== Your instructions ==
Please write out every line of the material, leaving out any picture.
%%
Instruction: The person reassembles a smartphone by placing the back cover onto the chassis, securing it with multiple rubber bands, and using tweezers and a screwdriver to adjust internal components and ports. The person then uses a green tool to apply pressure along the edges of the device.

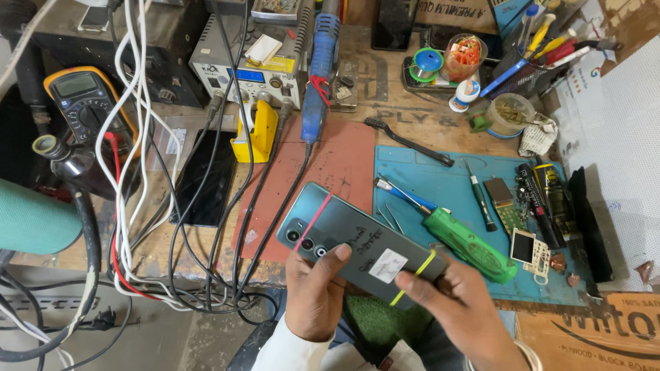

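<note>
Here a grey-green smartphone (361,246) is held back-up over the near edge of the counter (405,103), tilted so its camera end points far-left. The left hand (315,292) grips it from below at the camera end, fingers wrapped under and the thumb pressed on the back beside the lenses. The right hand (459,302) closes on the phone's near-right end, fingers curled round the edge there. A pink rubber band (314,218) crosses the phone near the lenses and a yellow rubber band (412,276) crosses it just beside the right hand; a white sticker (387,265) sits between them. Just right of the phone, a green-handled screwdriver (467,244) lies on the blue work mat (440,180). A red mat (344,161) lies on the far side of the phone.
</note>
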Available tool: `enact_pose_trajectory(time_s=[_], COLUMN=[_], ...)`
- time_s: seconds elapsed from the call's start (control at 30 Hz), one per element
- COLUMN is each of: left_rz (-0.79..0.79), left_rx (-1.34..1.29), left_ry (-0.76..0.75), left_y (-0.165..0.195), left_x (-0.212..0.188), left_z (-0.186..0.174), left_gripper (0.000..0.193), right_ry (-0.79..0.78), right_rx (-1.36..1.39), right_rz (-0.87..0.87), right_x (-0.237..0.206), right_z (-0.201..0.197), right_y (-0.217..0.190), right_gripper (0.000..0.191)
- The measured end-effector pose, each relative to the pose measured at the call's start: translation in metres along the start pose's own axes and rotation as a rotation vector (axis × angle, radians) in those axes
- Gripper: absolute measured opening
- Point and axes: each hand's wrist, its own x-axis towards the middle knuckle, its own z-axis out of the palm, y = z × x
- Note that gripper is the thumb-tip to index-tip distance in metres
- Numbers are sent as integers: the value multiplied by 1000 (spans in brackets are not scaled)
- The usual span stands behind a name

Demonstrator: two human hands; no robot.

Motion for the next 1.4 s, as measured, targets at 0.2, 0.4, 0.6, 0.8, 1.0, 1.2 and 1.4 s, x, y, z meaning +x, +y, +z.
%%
== Expected output ==
Instruction: The person reassembles a smartphone by placing the back cover onto the chassis, securing it with multiple rubber bands, and using tweezers and a screwdriver to adjust internal components and ports. The person then uses a green tool to apply pressure along the edges of the device.


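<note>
Here a grey-green smartphone (361,246) is held back-up over the near edge of the counter (405,103), tilted so its camera end points far-left. The left hand (315,292) grips it from below at the camera end, fingers wrapped under and the thumb pressed on the back beside the lenses. The right hand (459,302) closes on the phone's near-right end, fingers curled round the edge there. A pink rubber band (314,218) crosses the phone near the lenses and a yellow rubber band (412,276) crosses it just beside the right hand; a white sticker (387,265) sits between them. Just right of the phone, a green-handled screwdriver (467,244) lies on the blue work mat (440,180). A red mat (344,161) lies on the far side of the phone.
</note>
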Available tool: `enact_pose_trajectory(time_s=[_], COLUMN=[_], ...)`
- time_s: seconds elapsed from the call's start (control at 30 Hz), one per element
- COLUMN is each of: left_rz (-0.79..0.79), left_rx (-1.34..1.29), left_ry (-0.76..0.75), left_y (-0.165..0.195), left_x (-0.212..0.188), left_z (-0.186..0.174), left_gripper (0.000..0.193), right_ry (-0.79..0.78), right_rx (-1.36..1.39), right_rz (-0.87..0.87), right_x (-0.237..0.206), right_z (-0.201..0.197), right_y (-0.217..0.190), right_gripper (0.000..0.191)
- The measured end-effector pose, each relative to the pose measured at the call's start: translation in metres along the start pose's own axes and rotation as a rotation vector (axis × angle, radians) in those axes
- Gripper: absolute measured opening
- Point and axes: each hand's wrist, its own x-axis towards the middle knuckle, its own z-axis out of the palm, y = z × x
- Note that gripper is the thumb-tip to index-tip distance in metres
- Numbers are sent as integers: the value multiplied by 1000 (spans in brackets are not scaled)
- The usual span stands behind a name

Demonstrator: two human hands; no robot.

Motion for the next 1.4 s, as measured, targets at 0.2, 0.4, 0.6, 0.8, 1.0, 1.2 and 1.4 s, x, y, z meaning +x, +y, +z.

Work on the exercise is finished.